Jeremy Quittner reports on a speech Ralph Nader gave in New York last week, about how to defeat corporatism in America. I hope folks don't come away from this article thinking that all Mr. Nader is about these days is getting the left and right to "put aside" their acrimony, lest they miss Mr. Nader's demolition of modern Republican corporatists, who have "destroyed the principles of simple capitalism, that if you own something you have some control over it," and who have twisted the writings of putative intellectual forebears like Adam Smith and Friedrich Hayek.
Speaking of "conservatives," Paul Krugman notes that the right wing's answer to Thomas Piketty's book Capital in the 21st Century has little to do with refuting Mr. Piketty's liberal theses and mostly to do with calling him and/or his supporters names -- names like "Communist," "Socialist," "Collectivist," and "Stalinist." Surprised? Me neither. But take comfort from the fact that Mr. Piketty's 650-plus page economics tome is the number one best-selling book on amazon.com at this writing, and presumably not because legions of right-wingers are buying it so they can pick it apart.
Oil/gas supplier Baker Hughes, of Houston, TX, claims it will disclose "100%" of the chemicals it uses in hydrofracturing fluids within a few months -- though it claims it will do so "where accepted by our customers and relevant governmental authorities," leaving open the possibility that lax regulation (about half the states do not currently mandate fracking chemical disclosure) or the will of Baker Hughes's "customers" (i.e., gas and oil drilling corporations) will stymie disclosure. Still, Baker Hughes suggests that the need to protect "trade secrets" isn't all that important a reason not to disclose, which is good, if other corporations follow suit.
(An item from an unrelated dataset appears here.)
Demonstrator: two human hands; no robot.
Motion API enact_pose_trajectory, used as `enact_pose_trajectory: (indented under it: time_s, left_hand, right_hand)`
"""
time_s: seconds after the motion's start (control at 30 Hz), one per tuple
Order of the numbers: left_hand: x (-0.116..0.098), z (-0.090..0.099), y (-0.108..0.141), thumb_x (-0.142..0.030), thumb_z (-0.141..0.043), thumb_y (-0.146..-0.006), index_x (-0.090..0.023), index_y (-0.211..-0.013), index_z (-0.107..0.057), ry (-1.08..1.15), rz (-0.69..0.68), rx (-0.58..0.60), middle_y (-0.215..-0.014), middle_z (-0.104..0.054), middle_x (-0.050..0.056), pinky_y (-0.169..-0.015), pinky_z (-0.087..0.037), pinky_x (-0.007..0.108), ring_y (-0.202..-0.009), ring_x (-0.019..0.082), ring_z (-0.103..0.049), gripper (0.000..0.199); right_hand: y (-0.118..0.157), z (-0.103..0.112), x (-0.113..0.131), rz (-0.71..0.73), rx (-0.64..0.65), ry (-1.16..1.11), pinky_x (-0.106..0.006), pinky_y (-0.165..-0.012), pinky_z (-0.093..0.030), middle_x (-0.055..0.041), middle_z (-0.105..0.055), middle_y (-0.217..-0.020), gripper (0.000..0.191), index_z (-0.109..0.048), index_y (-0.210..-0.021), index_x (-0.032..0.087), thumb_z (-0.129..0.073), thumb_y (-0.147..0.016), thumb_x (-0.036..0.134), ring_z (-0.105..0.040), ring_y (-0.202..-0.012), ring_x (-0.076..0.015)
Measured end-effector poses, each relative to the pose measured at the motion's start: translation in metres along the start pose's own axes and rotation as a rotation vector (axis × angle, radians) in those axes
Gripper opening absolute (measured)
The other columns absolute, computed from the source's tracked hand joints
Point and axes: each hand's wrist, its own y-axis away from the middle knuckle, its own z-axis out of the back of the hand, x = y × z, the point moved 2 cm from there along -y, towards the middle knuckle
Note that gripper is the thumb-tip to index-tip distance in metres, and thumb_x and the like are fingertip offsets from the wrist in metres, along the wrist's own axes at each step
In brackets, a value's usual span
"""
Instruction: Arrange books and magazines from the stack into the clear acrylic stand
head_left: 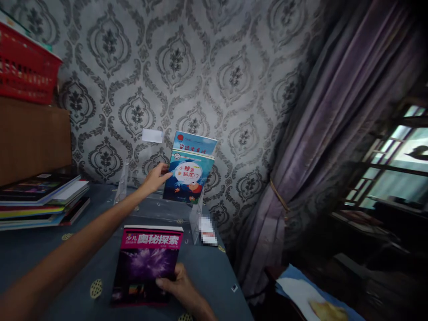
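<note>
Left arm stretches in from 8 o'clock, elbow nearly straight; left hand (156, 178) is at the left edge of a blue paperback with a white title oval and orange fish (189, 176), just off centre toward 8 o'clock. Thumb on front cover, other fingers bent and partly hidden behind; gap narrow, edge looks pinched. A light-blue paperback with a red dot (195, 141) shows behind it, top sticking up; both tilt a little. Right hand (179, 285), in from 6 o'clock, has thumb flat on the cover of a magenta-and-black book with a purple burst (149, 263), at 7 o'clock; fingers wrap under its right edge, mostly hidden, book gripped. Containers: clear plastic stand (195, 223) on the dark grey-blue tablecloth (207, 276), side panels left and right of the blue paperbacks; can't tell if they rest in it. Red slotted plastic basket (28, 71) at 10 o'clock, on a brown box (35, 138); contents unclear, something white-and-green above the rim. Book stack (40, 203) toward 9 o'clock.
</note>
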Motion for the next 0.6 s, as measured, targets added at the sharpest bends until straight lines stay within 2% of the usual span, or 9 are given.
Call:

Republican Rep. Michael Grimm of New York declares that he's changed his mind about climate change, saying "the evidence is clear" that it's happening and that we should do something about it. I'm not going to diss him because Hurricane Sandy changed his mind, as if we're all supposed to learn exclusively through thought experiment, but I will diss his excuses for inaction -- "there's no oxygen left in the room in Washington for another big debate" vastly overestimates how much oxygen is in any room in Washington at any time, and no it is pointedly not "Americans" who don't have the "will" to avert or ameliorate climate change, but American politicians.
Finally, scientists from King's College London and the San Francisco Veterans Affairs Medical Center have developed a lab-grown epidermis from stem cells, one that could one day end animal testing for skin ailments. The epidermis is only the outer skin layer, so I imagine it wouldn't tell us very much about some ailments, but I also imagine a lab-created epidermis would yield more authentic results than would testing an animal chosen less because they resemble humans very closely and more because they're easier to handle and observe. So I'd call it a step forward.